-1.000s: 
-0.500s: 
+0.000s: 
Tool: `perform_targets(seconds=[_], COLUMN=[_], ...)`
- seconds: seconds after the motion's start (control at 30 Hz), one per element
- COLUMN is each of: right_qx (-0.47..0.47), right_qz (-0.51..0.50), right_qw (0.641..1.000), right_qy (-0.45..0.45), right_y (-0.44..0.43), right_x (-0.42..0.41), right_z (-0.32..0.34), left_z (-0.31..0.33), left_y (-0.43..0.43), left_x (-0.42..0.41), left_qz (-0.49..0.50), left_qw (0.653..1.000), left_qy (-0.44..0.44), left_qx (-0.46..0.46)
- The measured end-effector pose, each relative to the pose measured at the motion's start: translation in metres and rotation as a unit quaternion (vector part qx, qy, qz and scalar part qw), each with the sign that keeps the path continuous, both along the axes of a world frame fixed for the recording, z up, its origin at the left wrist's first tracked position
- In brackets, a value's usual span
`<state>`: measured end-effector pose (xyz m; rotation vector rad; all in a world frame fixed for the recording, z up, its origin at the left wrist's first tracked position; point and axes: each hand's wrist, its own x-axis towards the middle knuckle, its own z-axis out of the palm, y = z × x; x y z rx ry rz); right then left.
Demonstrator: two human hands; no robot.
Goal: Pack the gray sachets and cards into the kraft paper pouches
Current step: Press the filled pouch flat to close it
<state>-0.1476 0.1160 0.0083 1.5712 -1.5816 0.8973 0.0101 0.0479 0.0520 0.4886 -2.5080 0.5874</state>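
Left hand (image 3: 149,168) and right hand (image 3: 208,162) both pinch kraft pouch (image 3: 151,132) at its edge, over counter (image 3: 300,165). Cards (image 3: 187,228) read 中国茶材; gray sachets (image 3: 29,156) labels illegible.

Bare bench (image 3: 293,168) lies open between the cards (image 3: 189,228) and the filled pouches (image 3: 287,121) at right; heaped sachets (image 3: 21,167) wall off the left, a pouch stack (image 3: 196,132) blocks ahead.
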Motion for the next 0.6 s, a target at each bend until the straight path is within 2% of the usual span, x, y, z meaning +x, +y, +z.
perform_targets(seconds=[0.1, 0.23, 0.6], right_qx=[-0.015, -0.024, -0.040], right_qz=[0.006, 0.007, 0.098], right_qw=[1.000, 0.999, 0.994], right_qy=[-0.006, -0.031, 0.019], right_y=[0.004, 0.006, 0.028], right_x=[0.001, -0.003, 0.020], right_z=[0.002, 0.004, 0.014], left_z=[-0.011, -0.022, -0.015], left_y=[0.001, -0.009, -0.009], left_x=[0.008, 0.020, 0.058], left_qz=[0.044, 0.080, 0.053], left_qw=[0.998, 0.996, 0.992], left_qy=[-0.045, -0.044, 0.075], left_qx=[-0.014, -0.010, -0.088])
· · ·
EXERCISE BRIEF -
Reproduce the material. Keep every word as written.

EXERCISE RESPONSE -
-1.000s: 
-0.500s: 
+0.000s: 
Tool: `perform_targets(seconds=[_], COLUMN=[_], ...)`
- seconds: seconds after the motion's start (control at 30 Hz), one per element
- COLUMN is each of: right_qx (-0.47..0.47), right_qz (-0.51..0.50), right_qw (0.641..1.000), right_qy (-0.45..0.45), right_y (-0.44..0.43), right_x (-0.42..0.41), right_z (-0.32..0.34), left_z (-0.31..0.33), left_y (-0.43..0.43), left_x (-0.42..0.41), left_qz (-0.49..0.50), left_qw (0.653..1.000), left_qy (-0.44..0.44), left_qx (-0.46..0.46)
- The measured end-effector pose, each relative to the pose measured at the motion's start: translation in metres and rotation as a unit quaternion (vector part qx, qy, qz and scalar part qw), each with the sign that keeps the path continuous, both along the axes of a world frame fixed for the recording, z up, its origin at the left wrist's first tracked position
- In brackets, a value's usual span
`<state>`: measured end-effector pose (xyz m; rotation vector rad; all in a world frame fixed for the recording, z up, its origin at the left wrist's first tracked position; point and axes: each hand's wrist, its own x-axis towards the middle knuckle, its own z-axis out of the palm, y = z × x; x y z rx ry rz); right then left.
Demonstrator: two human hands; no robot.
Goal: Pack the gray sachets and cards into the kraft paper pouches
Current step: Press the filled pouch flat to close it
<state>-0.1476 0.1160 0.0083 1.5712 -1.5816 0.8973 0.0101 0.0479 0.0520 0.4886 -2.5080 0.5874</state>
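Left hand (image 3: 149,168) and right hand (image 3: 208,162) both pinch kraft pouch (image 3: 151,132) at its edge, over counter (image 3: 300,165). Cards (image 3: 187,228) read 中国茶材; gray sachets (image 3: 29,156) labels illegible.

Bare bench (image 3: 293,168) lies open between the cards (image 3: 189,228) and the filled pouches (image 3: 287,121) at right; heaped sachets (image 3: 21,167) wall off the left, a pouch stack (image 3: 196,132) blocks ahead.
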Motion for the next 0.6 s, a target at each bend until the straight path is within 2% of the usual span, x, y, z meaning +x, +y, +z.
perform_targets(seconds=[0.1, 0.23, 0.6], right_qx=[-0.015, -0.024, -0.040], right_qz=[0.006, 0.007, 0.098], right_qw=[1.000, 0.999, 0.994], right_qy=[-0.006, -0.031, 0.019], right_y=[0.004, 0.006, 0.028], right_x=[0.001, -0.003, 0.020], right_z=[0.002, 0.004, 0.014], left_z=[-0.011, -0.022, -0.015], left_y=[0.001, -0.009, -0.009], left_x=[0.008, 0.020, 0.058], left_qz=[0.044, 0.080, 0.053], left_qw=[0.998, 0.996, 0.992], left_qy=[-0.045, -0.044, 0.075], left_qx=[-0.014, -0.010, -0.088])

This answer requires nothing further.